■ **Brief**: Return all of the data verbatim, dropping any picture.

────────────────────────────────────────

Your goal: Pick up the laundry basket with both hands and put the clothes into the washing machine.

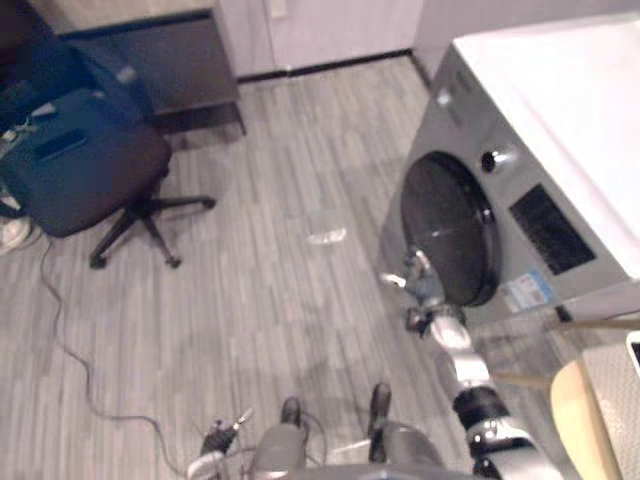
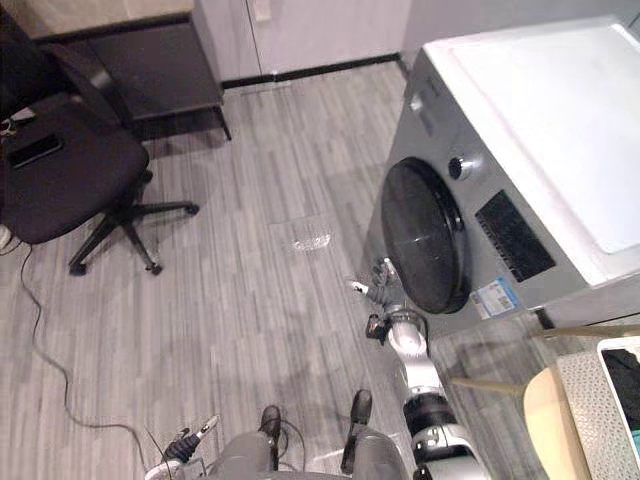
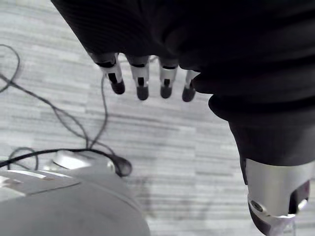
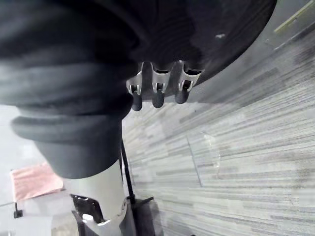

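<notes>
Both head cameras look steeply down, side by side, sharing the floor (image 1: 260,300), office chair (image 1: 85,175) and washing machine (image 1: 560,130). Wrist cameras sit close behind the left robot hand (image 3: 142,81) and right robot hand (image 4: 157,89), facing the floor.

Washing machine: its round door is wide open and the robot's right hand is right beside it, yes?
No. The washing machine has its round door shut, not wide open; the left eye view shows it flat against the front. The right hand is beside it, by its lower edge.
</notes>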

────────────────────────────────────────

■ **Solution to the problem**:
Your goal: Pick up the laundry basket with both hands and put the clothes into the washing machine.


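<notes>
Both head cameras look steeply down, side by side, sharing the floor (image 1: 260,300), office chair (image 1: 85,175) and washing machine (image 1: 560,130). Wrist cameras sit close behind the left robot hand (image 3: 142,81) and right robot hand (image 4: 157,89), facing the floor.

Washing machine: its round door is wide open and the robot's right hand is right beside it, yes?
No. The washing machine has its round door shut, not wide open; the left eye view shows it flat against the front. The right hand is beside it, by its lower edge.
</notes>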

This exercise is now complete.